De Madrid 2018 a Liniers 2026. Es cierto que no pueden compararse literalmente las situaciones. Una final de la Libertadores con peso histórico, un Boca-River inédito, el Bernabéu como testigo inesperado de aquella vez que llevó a Marcelo Gallardo a su máxima gloria. Pero en definitiva, el fútbol en algún momento muestra la otra cara de la moneda, siempre da la chance de un pequeño desquite y esto es lo que parece darse hoy: ahora fue Guillermo Barros Schelotto el que, con el triunfo e su Vélez ante el Millo, terminó con el ciclo Gallardo. El jueves, ante Banfield, dirigirá su último partido.
Después de aquella final de la Libertadores, fue Guillermo el que de regreso al país decidió no seguir en Boca. Se le vencía el contrato, no es que renunció ni lo echaron, pero en definitiva, fue el peso de esa final la que terminó por generar su salida del Xeneize. Ahora, puede suceder al revés. La sexta fecha del torneo argentino, las tres derrotas al hilo del Millo en el torneo pero sobre todo, la racha de diez derrotas en los últimos 15 partidos, dejaron casi nocaut aquella estatua del Muñeco. Y luego de una tarde de reuniones, él mismo confirmó su salida.
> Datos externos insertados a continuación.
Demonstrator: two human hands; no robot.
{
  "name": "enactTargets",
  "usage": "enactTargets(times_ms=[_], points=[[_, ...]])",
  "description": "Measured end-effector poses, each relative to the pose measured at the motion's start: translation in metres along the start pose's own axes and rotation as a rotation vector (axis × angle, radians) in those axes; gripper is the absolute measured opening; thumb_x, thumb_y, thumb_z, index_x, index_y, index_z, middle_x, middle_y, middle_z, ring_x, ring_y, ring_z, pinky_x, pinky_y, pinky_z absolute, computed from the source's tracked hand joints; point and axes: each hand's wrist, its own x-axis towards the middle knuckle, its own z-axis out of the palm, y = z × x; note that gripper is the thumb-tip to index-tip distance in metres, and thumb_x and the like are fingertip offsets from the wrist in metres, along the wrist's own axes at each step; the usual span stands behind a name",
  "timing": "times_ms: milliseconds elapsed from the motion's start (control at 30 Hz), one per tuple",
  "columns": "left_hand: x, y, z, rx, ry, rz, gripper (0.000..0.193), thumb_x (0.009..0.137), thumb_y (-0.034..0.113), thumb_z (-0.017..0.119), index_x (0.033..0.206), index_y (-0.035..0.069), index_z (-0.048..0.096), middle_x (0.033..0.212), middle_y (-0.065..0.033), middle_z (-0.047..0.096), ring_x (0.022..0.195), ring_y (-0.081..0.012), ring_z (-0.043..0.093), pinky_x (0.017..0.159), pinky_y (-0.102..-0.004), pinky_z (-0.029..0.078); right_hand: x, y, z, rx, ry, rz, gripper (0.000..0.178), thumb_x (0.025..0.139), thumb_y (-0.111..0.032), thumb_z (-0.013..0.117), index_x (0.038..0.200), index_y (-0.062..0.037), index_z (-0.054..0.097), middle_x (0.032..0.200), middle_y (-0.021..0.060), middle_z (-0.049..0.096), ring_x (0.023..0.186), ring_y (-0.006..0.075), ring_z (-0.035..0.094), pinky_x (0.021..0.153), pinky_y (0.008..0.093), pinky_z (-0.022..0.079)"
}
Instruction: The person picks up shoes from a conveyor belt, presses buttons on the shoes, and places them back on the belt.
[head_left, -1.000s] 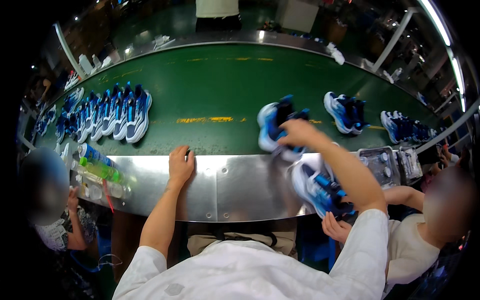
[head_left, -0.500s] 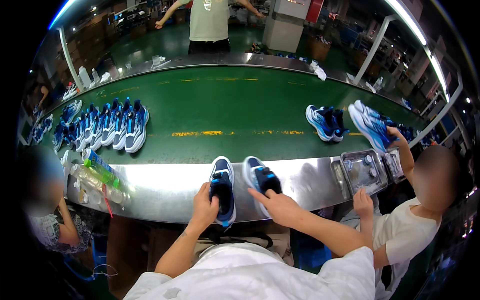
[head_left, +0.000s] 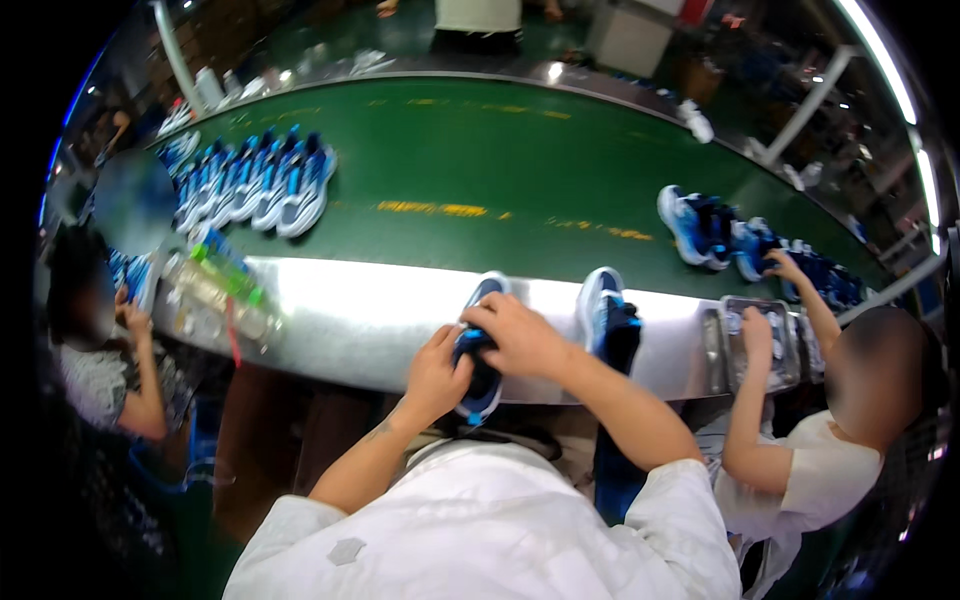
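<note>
A navy and white sneaker (head_left: 484,386) lies on the steel ledge in front of me, toe pointing away. My left hand (head_left: 436,374) grips its left side, thumb at the shoe's opening. Over the upper part of the same sneaker is my right hand (head_left: 522,338), with curled fingers on the tongue and strap area. That hand hides much of the upper, and the exact finger contact is blurred. To the right, apart from both hands, another white and navy sneaker (head_left: 602,308) stands on the ledge.
A green conveyor belt (head_left: 450,150) runs beyond the steel ledge (head_left: 340,320). Several sneakers (head_left: 262,185) stand in a row at left, and more sneakers (head_left: 692,225) at right. Bottles (head_left: 222,275) lie at left. At right a co-worker's hand (head_left: 757,335) is over a metal tray (head_left: 735,375).
My right hand has left the right-hand sneaker and moved left onto the sneaker in my left hand. The right-hand sneaker stands farther right. The co-worker's sneaker is down on the belt. The view has shifted.
</note>
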Motion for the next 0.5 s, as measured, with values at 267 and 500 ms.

Así comunicó Gallardo su salida
Gallardo no había querido hablar en conferencia post derrota con Vélez pero dio señales de que su ciclo estaba acabado. Una situación totalmente inesperada hace un tiempo, pero que ni siquiera el DT con mayor gloria en River pudo resistir. Porque esto viene de arrastre, de un 2025 también muy malo, con mercados súper poderosos y sin resultados. Decepcionante.
A River no le viene alcanzando con la fortuna que gastó en los cuatro mercados de pases de Gallardo, en los que gastó ¡más de 100 millones de dólares en 20 refuerzos! Tampoco, con la renovación del plantel, que incluyó a varios héroes de Madrid, como Nacho Fernández, Enzo Pérez, Milton Casco y Pity Martínez, quienes se fueron a fin de año.
Ni siquiera fueron suficientes los manotazos tácticos que dio el entrenador. No le encuentra la vuelta. Si llegó hasta acá, con ese dinero gastado y estos números imposibles de sostener, fue porque Gallardo es el dueño de la estatua. De lo contrario, hace rato que su segunda etapa habría terminado. Y finalmente, dirá adiós el jueves.
Guillermo, entonces, terminó por darle el golpe de gracia al ciclo del Muñeco. Sin el peso de aquella final del 2018, pero sí con el impacto de darle el golpe de nocaut al DT más ganador de la historia de River.